### Task brief
Up to and including the line bearing "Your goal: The", output every line of the entries exactly as written, starting from the first; pictures stay out.

### Recorded data
--- --- ---

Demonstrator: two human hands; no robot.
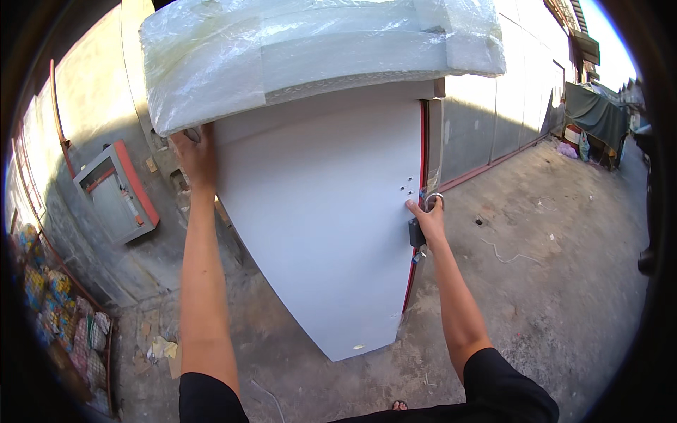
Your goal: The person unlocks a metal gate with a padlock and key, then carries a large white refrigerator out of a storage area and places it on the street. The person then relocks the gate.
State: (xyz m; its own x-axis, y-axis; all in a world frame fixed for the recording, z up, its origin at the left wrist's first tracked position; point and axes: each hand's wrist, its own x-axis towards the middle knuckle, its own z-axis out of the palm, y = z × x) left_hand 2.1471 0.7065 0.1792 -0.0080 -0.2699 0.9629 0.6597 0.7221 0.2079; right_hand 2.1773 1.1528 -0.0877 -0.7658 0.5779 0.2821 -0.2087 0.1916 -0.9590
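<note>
A tall pale grey-white door-like panel (324, 204) stands upright in front of me, with a red strip along its right edge. My right hand (430, 220) grips that edge at mid height, its thumb on the front face and its fingers round the side. Beside those fingers is a curved metal loop (434, 199). A black box-shaped lock part (417, 233) hangs just below the thumb. My left hand (196, 156) is raised at the panel's upper left edge, blurred, its fingertips partly hidden under a bubble-wrapped bundle (324, 49) lying across the top.
A grey frame with a red side (116, 194) is on the wall at left. Netted sacks (63, 317) are heaped at lower left. A dark tarp-covered stack (596, 116) stands far right. A white cord (511, 255) lies on the concrete floor (536, 317).
</note>
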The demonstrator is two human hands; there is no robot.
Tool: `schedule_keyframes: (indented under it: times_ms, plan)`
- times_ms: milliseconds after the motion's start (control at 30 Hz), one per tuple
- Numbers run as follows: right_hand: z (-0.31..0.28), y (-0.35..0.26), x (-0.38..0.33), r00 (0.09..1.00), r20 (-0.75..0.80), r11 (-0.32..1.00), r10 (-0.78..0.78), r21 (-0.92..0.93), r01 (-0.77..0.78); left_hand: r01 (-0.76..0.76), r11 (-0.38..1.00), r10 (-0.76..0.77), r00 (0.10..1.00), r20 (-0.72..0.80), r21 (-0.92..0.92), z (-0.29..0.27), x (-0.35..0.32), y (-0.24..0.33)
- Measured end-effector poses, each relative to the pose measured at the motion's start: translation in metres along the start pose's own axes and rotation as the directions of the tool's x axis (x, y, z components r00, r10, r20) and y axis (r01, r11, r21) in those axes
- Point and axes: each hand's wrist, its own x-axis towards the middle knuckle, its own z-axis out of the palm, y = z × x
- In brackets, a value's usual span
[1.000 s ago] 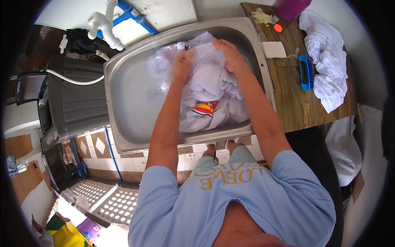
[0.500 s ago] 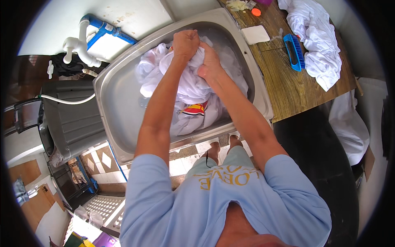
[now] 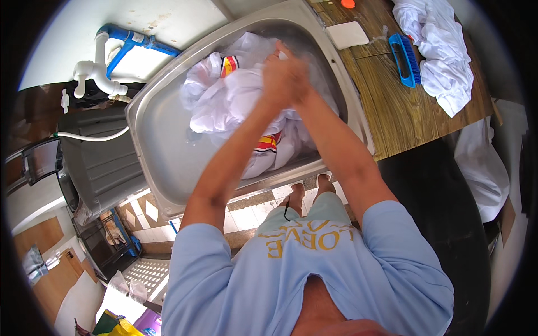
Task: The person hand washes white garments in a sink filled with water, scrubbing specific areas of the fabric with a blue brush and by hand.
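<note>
Wet white cloth garments with red, yellow and black striped patches lie heaped in shallow water in a metal sink. Above the heap's far right part, my hands are pressed together, both blurred by motion. My left hand is closed, its fingers against the right one. My right hand is closed too, wrapped close to the left. A bit of white fabric shows between their fingertips; the rest of what they grip is hidden by the hands.
On the wooden counter to the right lie a blue scrubbing brush, a white square slab, an orange cap and bunched white cloth. A white tap with blue pipe is left of the sink, above a grey ridged plastic surface.
My hands have moved right and nearer, and are now pressed together. A striped patch on the far left of the heap is now uncovered. The view has shifted slightly.
</note>
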Motion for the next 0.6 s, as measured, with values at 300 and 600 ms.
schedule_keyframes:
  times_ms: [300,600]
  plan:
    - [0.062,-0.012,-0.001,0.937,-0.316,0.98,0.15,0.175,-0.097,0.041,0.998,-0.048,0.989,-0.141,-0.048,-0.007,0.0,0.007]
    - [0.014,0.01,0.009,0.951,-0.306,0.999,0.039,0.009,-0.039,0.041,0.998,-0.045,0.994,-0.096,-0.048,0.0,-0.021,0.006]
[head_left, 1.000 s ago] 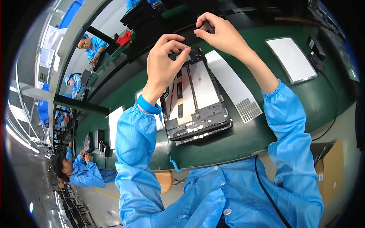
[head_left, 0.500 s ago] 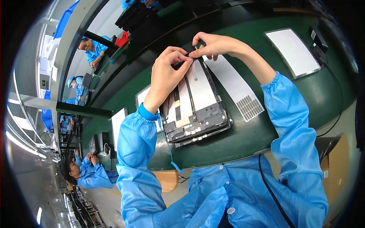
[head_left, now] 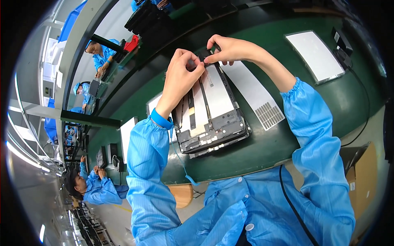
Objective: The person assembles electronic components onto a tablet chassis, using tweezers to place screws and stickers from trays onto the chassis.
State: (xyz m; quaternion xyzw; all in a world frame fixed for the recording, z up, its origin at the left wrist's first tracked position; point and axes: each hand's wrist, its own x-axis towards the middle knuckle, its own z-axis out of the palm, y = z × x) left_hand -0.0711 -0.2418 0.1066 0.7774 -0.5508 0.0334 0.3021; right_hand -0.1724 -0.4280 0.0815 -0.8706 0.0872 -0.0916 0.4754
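Observation:
An opened tablet-like device (head_left: 218,92), with bare silvery panels, dark ribbon strips and a black lower section, lies at a slant on top of another similar unit. My left hand (head_left: 180,78) is at its far edge, thumb and index finger pinched together. Across from it, my right hand (head_left: 236,49) bends over the far right corner with its fingers closed, thumb tip close to the left fingertips. Whatever is between the fingers is too small or hidden to name. A blue wrist strap (head_left: 161,119) circles my left wrist, its coiled cord (head_left: 189,179) hanging down.
Right of the device, a white sheet with grey labels (head_left: 269,115) lies on the green bench (head_left: 262,149). Farther right are a white panel in a clear sleeve (head_left: 315,55) and a black box with a cable (head_left: 342,43). Co-workers sit at left; a cardboard box (head_left: 363,176) stands lower right.
My left hand has turned slightly, its fingers drawn closer together and a little to the left. My right hand and the device are almost unmoved.

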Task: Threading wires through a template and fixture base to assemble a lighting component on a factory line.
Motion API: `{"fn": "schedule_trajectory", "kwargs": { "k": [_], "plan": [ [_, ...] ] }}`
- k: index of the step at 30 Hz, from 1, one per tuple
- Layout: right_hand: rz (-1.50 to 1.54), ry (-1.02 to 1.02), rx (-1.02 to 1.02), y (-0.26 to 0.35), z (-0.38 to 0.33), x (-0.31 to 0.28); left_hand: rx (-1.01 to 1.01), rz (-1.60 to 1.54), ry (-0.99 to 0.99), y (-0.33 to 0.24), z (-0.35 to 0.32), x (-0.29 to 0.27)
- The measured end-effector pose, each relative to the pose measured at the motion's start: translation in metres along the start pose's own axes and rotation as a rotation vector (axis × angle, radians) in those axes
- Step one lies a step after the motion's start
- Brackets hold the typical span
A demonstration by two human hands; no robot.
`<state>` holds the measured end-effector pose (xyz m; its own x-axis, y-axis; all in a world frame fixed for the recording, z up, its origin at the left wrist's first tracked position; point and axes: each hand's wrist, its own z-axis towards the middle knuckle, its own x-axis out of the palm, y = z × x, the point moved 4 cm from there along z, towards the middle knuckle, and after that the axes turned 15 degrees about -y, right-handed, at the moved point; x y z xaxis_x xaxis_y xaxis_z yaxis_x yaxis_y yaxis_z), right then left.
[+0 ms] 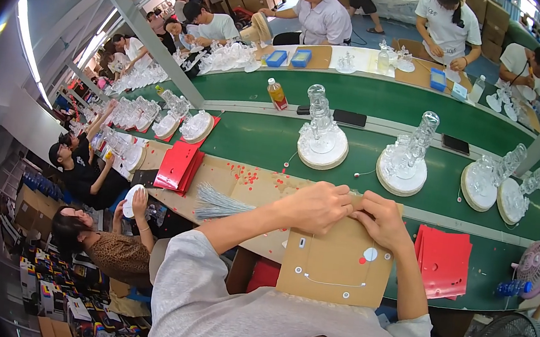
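Observation:
A brown cardboard panel (324,251) leans upright against my body at the table's front edge. My left hand (322,209) is closed at its top edge, thumb and forefinger pinched together; what lies between them is hidden. Beside it, my right hand (382,219) grips the panel's upper right edge, its fingertips almost meeting the left ones. A thin white wire (335,284) curves across the lower part of the panel between small round white pieces. A pale blue disc (370,254) and a small red dot (362,261) sit near its right side.
Clear plastic figures on round white bases (323,149) stand along the green table (240,140). Red sheets lie in stacks left (179,168) and right (440,262). A bundle of thin grey wires (223,203) is by my left forearm. A pink fan (537,264) stands right. Other people work around.

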<state>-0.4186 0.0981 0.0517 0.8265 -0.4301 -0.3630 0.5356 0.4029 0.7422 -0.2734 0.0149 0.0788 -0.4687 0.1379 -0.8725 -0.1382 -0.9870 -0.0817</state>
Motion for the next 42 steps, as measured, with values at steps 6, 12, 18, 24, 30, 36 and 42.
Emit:
{"fn": "schedule_trajectory", "kwargs": {
  "k": [6, 12, 18, 24, 30, 36, 42],
  "plan": [
    [-0.011, 0.059, 0.026, -0.004, 0.005, -0.002, -0.038, 0.174, -0.12, -0.018, -0.008, 0.009],
    [-0.071, 0.132, 0.008, -0.001, 0.006, -0.001, -0.153, 0.29, -0.205, -0.039, -0.01, 0.017],
    [-0.01, 0.178, -0.151, 0.002, 0.018, -0.002, -0.34, 0.317, -0.269, -0.052, -0.009, 0.026],
    [0.179, 0.481, 0.059, -0.011, 0.034, 0.002, -0.437, 0.327, -0.278, -0.058, -0.004, 0.036],
    [0.092, 0.628, 0.02, -0.018, 0.051, 0.01, -0.508, 0.373, -0.221, -0.055, 0.0, 0.042],
    [0.09, 0.567, 0.035, -0.022, 0.042, 0.004, -0.521, 0.35, -0.259, -0.054, 0.001, 0.04],
    [-0.059, 0.032, 0.1, -0.011, -0.007, -0.005, -0.478, 0.096, -0.339, -0.036, -0.008, 0.009]
  ]
}}
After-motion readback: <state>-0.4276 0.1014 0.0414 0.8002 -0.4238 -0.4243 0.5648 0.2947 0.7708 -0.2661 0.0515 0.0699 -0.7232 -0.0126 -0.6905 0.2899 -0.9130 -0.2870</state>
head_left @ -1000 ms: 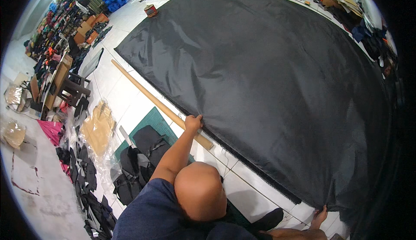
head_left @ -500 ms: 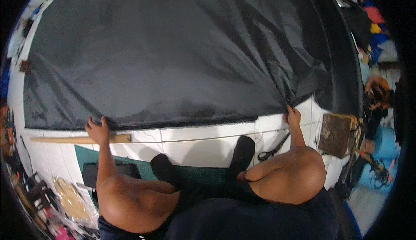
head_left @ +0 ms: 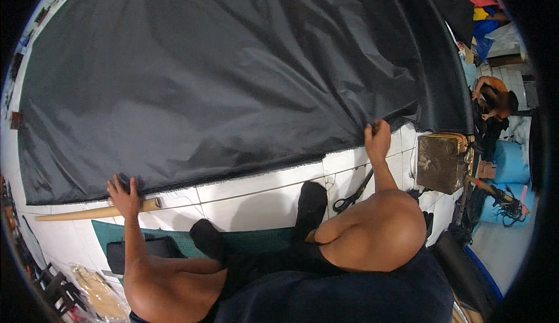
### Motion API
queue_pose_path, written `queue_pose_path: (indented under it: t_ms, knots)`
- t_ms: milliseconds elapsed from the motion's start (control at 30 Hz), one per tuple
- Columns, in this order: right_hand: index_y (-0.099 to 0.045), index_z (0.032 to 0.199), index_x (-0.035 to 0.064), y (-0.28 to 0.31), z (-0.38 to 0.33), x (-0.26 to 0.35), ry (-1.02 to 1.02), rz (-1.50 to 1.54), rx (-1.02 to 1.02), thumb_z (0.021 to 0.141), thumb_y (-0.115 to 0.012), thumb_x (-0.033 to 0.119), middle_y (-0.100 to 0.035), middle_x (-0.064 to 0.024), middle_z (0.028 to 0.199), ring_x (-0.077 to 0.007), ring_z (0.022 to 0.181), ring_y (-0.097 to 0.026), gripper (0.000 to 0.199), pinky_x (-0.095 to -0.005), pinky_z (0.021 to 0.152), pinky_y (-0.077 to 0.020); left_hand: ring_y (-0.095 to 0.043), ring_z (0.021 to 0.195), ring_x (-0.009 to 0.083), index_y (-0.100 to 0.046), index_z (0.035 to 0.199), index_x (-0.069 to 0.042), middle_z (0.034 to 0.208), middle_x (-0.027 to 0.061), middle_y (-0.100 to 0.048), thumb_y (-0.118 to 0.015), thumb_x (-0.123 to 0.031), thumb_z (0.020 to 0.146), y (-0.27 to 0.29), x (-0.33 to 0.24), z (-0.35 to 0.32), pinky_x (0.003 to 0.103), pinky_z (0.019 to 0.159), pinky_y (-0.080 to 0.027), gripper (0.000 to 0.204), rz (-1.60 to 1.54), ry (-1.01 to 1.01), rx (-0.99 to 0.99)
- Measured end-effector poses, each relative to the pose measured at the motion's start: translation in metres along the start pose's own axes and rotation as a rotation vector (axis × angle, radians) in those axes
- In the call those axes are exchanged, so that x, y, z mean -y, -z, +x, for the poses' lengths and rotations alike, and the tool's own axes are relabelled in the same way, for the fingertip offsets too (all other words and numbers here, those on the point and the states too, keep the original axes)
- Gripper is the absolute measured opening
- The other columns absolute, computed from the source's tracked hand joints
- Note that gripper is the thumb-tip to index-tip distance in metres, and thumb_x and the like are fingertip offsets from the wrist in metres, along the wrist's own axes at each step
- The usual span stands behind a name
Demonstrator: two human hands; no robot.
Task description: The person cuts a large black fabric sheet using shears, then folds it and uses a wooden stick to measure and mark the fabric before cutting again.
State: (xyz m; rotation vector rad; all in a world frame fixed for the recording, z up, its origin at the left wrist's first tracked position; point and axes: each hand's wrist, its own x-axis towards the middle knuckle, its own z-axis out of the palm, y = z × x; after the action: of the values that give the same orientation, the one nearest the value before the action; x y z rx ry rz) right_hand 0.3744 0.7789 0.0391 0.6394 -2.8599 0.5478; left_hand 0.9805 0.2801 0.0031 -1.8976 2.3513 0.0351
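Black fabric [head_left: 204, 90] is covering the tiled floor [head_left: 250, 200] beyond the feet [head_left: 312, 203]. Left hand [head_left: 124, 199] is resting at its near-left edge by a cardboard tube [head_left: 87, 213], fingers splaying; right hand's [head_left: 378, 139] grip is pinching the near-right edge.

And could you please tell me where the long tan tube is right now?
The tube lies at lower left in the head view, between the black fabric and the green mat.

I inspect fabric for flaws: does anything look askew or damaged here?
The black fabric looks uneven: creases fan out from the right hand. Its near edge looks frayed and has a small step left of that hand, rather than running straight.
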Motion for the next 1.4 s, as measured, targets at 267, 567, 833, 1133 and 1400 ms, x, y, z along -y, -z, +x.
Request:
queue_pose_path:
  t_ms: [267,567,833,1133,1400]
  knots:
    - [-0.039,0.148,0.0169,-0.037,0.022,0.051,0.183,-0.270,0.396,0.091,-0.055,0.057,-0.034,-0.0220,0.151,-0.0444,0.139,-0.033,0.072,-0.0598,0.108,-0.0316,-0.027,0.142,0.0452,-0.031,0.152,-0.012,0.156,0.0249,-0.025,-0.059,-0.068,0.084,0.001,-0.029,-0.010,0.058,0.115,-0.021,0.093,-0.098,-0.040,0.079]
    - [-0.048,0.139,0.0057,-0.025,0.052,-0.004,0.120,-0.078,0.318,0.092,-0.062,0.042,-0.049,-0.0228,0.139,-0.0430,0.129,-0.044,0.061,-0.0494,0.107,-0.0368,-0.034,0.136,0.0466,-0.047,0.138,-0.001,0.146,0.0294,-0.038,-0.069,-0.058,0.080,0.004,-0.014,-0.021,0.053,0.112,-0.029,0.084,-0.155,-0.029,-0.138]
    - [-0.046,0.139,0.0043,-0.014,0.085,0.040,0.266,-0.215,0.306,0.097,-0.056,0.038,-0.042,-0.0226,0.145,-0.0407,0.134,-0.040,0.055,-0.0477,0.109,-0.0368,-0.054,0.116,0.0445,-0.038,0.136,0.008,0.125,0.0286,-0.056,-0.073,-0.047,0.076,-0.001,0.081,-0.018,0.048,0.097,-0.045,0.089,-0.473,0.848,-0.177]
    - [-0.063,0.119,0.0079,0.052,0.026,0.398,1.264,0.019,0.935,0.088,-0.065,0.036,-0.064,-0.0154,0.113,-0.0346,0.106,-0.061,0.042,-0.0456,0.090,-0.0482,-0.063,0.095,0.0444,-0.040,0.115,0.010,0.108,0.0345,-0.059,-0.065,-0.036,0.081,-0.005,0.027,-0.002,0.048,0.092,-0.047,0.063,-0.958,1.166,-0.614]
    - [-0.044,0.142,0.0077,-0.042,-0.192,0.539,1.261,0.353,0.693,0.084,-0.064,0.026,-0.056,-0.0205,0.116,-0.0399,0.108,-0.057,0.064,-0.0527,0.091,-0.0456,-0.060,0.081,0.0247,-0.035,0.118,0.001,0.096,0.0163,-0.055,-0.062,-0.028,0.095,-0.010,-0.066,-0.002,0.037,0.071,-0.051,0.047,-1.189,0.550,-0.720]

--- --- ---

### Written answer
Demonstrator: two human hands; no robot.
Your goal: The person unlocks a metal gate with a padlock and key, then carries a large white refrigerator out of a storage area and places it on the street. The person then relocks the gate.

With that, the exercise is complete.